• _YOUR ASSIGNMENT_:
What follows is a listing; restate all of it word for word.

SUPPLIED INFORMATION below:

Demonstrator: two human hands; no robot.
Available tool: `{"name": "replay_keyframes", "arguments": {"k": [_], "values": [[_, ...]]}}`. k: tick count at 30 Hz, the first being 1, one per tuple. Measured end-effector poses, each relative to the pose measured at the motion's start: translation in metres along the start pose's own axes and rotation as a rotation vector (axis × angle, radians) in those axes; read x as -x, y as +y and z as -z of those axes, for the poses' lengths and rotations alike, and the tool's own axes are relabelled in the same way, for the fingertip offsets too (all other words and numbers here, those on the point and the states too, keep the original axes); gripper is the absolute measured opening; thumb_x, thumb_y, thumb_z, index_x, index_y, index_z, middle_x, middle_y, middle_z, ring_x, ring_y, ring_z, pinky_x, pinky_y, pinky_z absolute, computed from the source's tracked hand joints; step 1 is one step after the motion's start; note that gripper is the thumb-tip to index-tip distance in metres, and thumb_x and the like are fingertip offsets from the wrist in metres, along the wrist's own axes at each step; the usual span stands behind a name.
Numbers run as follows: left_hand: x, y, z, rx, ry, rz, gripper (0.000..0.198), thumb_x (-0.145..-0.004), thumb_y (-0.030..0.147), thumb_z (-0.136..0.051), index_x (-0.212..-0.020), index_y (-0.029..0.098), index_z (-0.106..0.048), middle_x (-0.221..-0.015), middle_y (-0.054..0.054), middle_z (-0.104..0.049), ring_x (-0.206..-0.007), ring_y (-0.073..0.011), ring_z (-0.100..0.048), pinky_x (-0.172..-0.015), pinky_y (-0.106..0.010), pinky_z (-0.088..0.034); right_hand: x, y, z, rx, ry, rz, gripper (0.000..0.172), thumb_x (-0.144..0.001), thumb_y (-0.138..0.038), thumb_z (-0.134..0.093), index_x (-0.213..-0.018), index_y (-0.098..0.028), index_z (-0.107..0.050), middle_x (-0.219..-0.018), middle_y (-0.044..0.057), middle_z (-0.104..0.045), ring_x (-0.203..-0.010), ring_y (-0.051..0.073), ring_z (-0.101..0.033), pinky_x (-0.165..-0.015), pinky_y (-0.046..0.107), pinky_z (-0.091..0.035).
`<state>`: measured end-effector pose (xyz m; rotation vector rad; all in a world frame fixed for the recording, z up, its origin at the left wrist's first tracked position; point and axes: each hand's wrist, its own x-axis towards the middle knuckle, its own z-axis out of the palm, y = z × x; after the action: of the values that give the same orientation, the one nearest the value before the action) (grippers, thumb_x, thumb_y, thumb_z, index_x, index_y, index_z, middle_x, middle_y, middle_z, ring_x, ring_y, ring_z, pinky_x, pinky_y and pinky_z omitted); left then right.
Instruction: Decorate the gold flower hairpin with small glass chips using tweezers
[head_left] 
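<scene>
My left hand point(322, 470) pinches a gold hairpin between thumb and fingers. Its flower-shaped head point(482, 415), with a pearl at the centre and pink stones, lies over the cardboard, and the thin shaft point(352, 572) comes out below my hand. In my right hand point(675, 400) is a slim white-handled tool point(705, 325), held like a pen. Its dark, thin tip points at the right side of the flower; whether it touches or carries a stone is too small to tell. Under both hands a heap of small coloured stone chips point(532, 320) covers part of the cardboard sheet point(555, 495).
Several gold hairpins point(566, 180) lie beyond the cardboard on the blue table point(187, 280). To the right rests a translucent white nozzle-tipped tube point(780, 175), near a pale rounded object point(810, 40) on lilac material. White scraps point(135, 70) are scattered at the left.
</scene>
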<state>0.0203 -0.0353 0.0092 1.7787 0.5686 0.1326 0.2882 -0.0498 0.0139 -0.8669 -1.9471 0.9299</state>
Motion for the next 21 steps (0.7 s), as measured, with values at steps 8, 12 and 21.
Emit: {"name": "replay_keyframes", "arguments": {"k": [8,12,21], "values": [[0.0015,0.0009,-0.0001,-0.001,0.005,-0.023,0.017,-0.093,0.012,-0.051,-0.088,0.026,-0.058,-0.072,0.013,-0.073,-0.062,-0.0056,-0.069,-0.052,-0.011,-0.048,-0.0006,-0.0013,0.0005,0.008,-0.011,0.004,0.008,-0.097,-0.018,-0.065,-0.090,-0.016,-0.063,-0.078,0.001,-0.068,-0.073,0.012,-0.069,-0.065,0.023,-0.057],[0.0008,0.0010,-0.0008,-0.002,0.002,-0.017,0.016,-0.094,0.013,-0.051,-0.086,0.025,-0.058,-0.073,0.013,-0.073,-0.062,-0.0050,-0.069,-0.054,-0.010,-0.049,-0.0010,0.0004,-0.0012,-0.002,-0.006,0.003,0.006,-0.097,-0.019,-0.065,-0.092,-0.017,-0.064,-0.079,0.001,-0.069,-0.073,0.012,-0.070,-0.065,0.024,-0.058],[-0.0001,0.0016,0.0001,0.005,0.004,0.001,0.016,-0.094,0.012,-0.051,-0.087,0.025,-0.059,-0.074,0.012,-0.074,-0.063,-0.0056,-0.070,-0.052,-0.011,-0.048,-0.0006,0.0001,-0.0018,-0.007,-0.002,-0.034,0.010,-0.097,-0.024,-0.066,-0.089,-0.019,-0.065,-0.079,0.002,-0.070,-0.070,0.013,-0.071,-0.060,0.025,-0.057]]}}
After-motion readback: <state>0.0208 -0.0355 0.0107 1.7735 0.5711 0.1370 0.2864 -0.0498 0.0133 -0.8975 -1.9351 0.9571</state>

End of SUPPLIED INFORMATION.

• _TASK ANSWER_:
Demonstrator: two human hands; no robot.
Available tool: `{"name": "replay_keyframes", "arguments": {"k": [_], "values": [[_, ...]]}}`. k: tick count at 30 Hz, the first being 1, one per tuple. Measured end-effector poses, each relative to the pose measured at the motion's start: translation in metres along the start pose's own axes and rotation as a rotation vector (axis × angle, radians) in those axes; read x as -x, y as +y and z as -z of those axes, for the poses' lengths and rotations alike, and the tool's own axes are relabelled in the same way, for the fingertip offsets too (all other words and numbers here, those on the point and the states too, keep the original axes); gripper is the absolute measured opening; thumb_x, thumb_y, thumb_z, index_x, index_y, index_z, middle_x, middle_y, middle_z, ring_x, ring_y, ring_z, pinky_x, pinky_y, pinky_z absolute, computed from the source's tracked hand joints; step 1 is one step after the motion's start; note that gripper is the thumb-tip to index-tip distance in metres, and thumb_x and the like are fingertip offsets from the wrist in metres, along the wrist's own axes at each step; the usual span stands behind a name.
Numbers run as follows: left_hand: x, y, z, rx, ry, rz, gripper (0.000..0.198), thumb_x (-0.145..-0.004), thumb_y (-0.030..0.147), thumb_z (-0.136..0.051), index_x (-0.212..-0.020), index_y (-0.029..0.098), index_z (-0.106..0.048), middle_x (-0.221..-0.015), middle_y (-0.054..0.054), middle_z (-0.104..0.049), ring_x (-0.206..-0.007), ring_y (-0.073..0.011), ring_z (-0.100..0.048), pinky_x (-0.172..-0.015), pinky_y (-0.106..0.010), pinky_z (-0.088..0.034); right_hand: x, y, z, rx, ry, rz, gripper (0.000..0.172), thumb_x (-0.144..0.001), thumb_y (-0.138..0.038), thumb_z (-0.134..0.093), index_x (-0.213..-0.018), index_y (-0.098..0.028), index_z (-0.107..0.050), middle_x (-0.219..-0.018), middle_y (-0.044..0.057), middle_z (-0.104..0.045), ring_x (-0.203..-0.010), ring_y (-0.051..0.073), ring_z (-0.101..0.033), pinky_x (-0.165..-0.015), pinky_y (-0.046..0.107), pinky_z (-0.091..0.035).
`<state>`: measured end-effector pose (xyz m; rotation vector rad; all in a world frame fixed for the recording, z up, its origin at the left wrist's first tracked position; point and axes: each hand's wrist, its own x-axis towards the middle knuckle, its own z-axis out of the palm, y = z × x; after the action: of the values that give the same orientation, the one nearest the value before the action) (grippers, thumb_x, thumb_y, thumb_z, index_x, index_y, index_z, middle_x, middle_y, middle_z, ring_x, ring_y, ring_z, pinky_x, pinky_y and pinky_z omitted); left then right.
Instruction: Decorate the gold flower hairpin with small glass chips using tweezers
[head_left] 
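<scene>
My left hand point(322, 470) pinches a gold hairpin between thumb and fingers. Its flower-shaped head point(482, 415), with a pearl at the centre and pink stones, lies over the cardboard, and the thin shaft point(352, 572) comes out below my hand. In my right hand point(675, 400) is a slim white-handled tool point(705, 325), held like a pen. Its dark, thin tip points at the right side of the flower; whether it touches or carries a stone is too small to tell. Under both hands a heap of small coloured stone chips point(532, 320) covers part of the cardboard sheet point(555, 495).
Several gold hairpins point(566, 180) lie beyond the cardboard on the blue table point(187, 280). To the right rests a translucent white nozzle-tipped tube point(780, 175), near a pale rounded object point(810, 40) on lilac material. White scraps point(135, 70) are scattered at the left.
</scene>
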<state>0.0203 -0.0353 0.0092 1.7787 0.5686 0.1326 0.2882 -0.0498 0.0139 -0.8669 -1.9471 0.9299</state>
Motion for the next 21 steps (0.7 s), as measured, with values at steps 8, 12 and 21.
Emit: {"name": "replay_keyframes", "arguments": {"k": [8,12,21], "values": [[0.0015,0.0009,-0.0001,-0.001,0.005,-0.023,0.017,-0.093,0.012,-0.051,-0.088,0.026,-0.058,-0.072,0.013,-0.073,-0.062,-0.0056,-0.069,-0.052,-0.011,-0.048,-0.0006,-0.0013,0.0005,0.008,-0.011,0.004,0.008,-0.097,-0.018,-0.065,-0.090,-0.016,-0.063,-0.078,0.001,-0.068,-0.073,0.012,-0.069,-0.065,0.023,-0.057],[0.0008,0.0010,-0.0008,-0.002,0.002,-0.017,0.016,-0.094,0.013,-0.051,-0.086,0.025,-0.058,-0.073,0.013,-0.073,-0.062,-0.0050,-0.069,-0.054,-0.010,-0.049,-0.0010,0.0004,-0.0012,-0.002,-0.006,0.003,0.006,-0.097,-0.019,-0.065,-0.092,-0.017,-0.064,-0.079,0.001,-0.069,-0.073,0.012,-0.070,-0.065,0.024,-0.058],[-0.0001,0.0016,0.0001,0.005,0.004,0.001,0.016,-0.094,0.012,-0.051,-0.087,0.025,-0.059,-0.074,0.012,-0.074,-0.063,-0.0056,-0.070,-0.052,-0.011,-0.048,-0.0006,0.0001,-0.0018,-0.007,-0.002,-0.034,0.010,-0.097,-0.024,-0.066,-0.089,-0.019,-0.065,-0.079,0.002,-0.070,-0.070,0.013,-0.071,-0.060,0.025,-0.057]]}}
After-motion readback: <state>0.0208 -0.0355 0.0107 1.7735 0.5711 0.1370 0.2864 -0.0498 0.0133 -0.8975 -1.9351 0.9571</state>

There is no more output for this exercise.